Historically, one of the roots of structural racism is a lack of community voice in defining policy priorities and how policy decisions are made. Decisions are often made by private and public sector professionals without active co-leadership from community members the policies will ultimately impact. To effectively address structural racism and promote racial equity in San Diego County, the University of California San Diego – Center for Community Health (UCSD-CCH) project Centering Community Voice in Collective Action to Address Structural Racism and Promote Health Equity aims to fundamentally shift the power dynamic of policy decision making to ensure community voice is central to policy prioritization and development. The project’s overarching goal is to implement policy and practice changes that address structural racism and health disparities through a multi-sector, community-centered policy review, assessment, prioritization, development, and implementation process influencing a range of policies and practices that foster racial and health equity across San Diego County.
This will be accomplished through formation of a Community Council, which will bring together multi-racial, multi-ethnic residents from across the County to guide and enact policy change locally and regionally. Located at the U.S.-Mexico border, San Diego County is one of the most ethnically and culturally diverse regions in the nation, with over 30% Hispanic/Latino residents, over 25% foreign-born, and over 40% speaking a language other than English at home, along with the second largest U.S. concentration of Somali and Middle Eastern immigrants and more American Indian reservations than any other U.S. county. The project’s Community Council will be explicitly diverse, inclusive, and representative of underserved communities across San Diego that are directly impacted by structural racism and health disparities, and create an infrastructure for community-driven policy change to address structural racism and disparities according to community needs and priorities. The Council will build on and be integrated with the existing CCH-led San Diego County Childhood Obesity Initiative (COI), the longest-running multi-sector partnership of its kind utilizing a collective impact approach to reduce and prevent childhood obesity through policy, systems, and environmental change.

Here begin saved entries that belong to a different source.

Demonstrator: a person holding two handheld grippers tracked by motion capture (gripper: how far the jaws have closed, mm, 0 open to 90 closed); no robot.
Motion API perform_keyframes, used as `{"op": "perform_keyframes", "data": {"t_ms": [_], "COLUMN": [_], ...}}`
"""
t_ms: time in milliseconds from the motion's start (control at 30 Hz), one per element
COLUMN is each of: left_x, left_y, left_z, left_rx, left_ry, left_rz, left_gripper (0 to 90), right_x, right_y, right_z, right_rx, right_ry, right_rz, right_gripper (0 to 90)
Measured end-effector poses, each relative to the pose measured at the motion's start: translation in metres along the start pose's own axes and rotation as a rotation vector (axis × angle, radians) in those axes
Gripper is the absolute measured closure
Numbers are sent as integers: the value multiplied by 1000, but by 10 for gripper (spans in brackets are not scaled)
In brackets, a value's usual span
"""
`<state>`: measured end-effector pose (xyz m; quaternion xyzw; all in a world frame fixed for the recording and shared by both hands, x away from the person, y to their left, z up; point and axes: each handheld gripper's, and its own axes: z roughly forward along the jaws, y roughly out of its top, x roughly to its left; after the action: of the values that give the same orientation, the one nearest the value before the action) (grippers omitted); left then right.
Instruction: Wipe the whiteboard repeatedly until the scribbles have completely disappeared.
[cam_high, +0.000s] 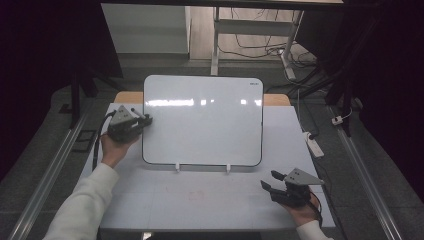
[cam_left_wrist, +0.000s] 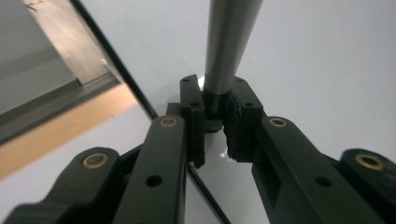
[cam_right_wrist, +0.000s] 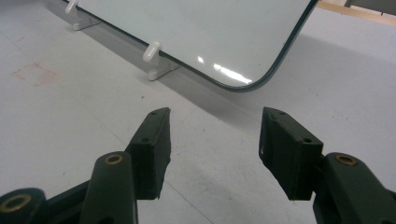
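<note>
Whiteboard (cam_high: 202, 120) stood propped on 2 clips at the middle of the surface (cam_high: 200, 200), its face blank. Left tongs (cam_left_wrist: 215, 109) gripped a grey marker (cam_left_wrist: 229, 46) at the board's left edge; right tongs (cam_right_wrist: 212, 135) gaped wide, holding nothing, near the surface's front right corner. Writing looked not yet begun.

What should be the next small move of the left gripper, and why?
Probably bring the pen tip down onto the whiteboard. The left gripper is shut on the pen at the board's left edge, and the board shows no marks yet.
</note>
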<state>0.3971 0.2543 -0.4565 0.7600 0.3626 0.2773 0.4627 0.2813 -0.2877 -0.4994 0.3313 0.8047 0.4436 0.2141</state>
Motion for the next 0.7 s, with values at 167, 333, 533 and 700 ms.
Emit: {"op": "perform_keyframes", "data": {"t_ms": [167,333,533,700], "left_x": [-15,-59,-100,-120], "left_y": [2,8,18,19], "left_z": [0,-2,-4,-6], "left_rx": [23,34,73,106], "left_ry": [-45,-203,-353,-434], "left_rz": [-26,-12,-16,-46], "left_gripper": [777,777,777,777], "right_x": [1,7,20,35], "right_y": [2,9,23,41], "right_z": [-1,0,0,0], "right_rx": [-7,-24,-67,-118], "right_ry": [1,2,9,19], "right_rz": [-4,-25,-57,-83], "right_gripper": [435,435,435,436]}}
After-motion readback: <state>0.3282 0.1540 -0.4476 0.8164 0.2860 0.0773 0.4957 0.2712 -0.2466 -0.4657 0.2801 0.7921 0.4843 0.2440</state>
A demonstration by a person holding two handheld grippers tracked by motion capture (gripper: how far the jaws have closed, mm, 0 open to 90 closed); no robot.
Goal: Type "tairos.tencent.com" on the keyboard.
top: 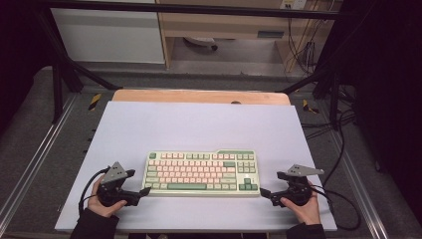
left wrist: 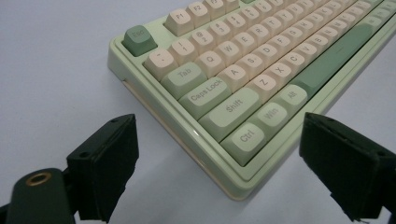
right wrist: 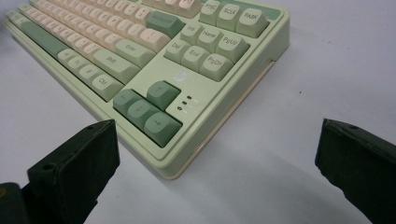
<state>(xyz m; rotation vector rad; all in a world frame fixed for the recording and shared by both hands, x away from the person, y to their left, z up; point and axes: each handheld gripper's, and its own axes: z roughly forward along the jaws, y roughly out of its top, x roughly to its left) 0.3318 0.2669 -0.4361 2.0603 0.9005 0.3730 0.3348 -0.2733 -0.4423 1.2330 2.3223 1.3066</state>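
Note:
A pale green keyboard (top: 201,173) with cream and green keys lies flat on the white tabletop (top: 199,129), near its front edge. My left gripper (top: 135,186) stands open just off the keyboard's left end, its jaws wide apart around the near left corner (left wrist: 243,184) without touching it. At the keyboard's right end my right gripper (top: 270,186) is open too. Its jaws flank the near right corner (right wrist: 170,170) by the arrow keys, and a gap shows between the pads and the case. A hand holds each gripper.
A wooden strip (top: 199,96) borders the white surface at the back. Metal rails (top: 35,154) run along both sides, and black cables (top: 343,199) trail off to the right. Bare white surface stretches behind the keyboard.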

Key activities will include formation of the Community Council group; community resident training and capacity building; review of community-centered data, stories, and priorities; community-led policy scan/assessment and policy agenda development aligned with the OMH Coordinating Center’s policy assessment framework; and community-engaged policy-advocacy activities related to a minimum of two policy priorities per year. Policy and practice efforts will focus on racial and health equity topics including public safety, housing challenges, obesity, food assistance, and others according with community priorities and guided by the project’s Disparity Impact Statement. Key outcomes will include engagement in and diversity of the Community Council; self-reported cohesion and relationships between Council members and multi-sector partners; improvements in knowledge, skills, attitudes, and self-efficacy to enact policy/advocacy change following training/capacity building; the degree to which community data is incorporated into policy priorities; Community Council level of influence on policy agenda and actions; and policy/advocacy outcomes and anticipated community impacts.
The project will be led by UCSD’s Center for Community Health, backbone organization for the COI along with Global ARC and the YMCA of San Diego County, key partners in formation of a pilot Community Council group. The UCSD Herbert Wertheim School of Public Health (SPH) will lead evaluation of the project’s impact and dissemination of findings and lessons learned.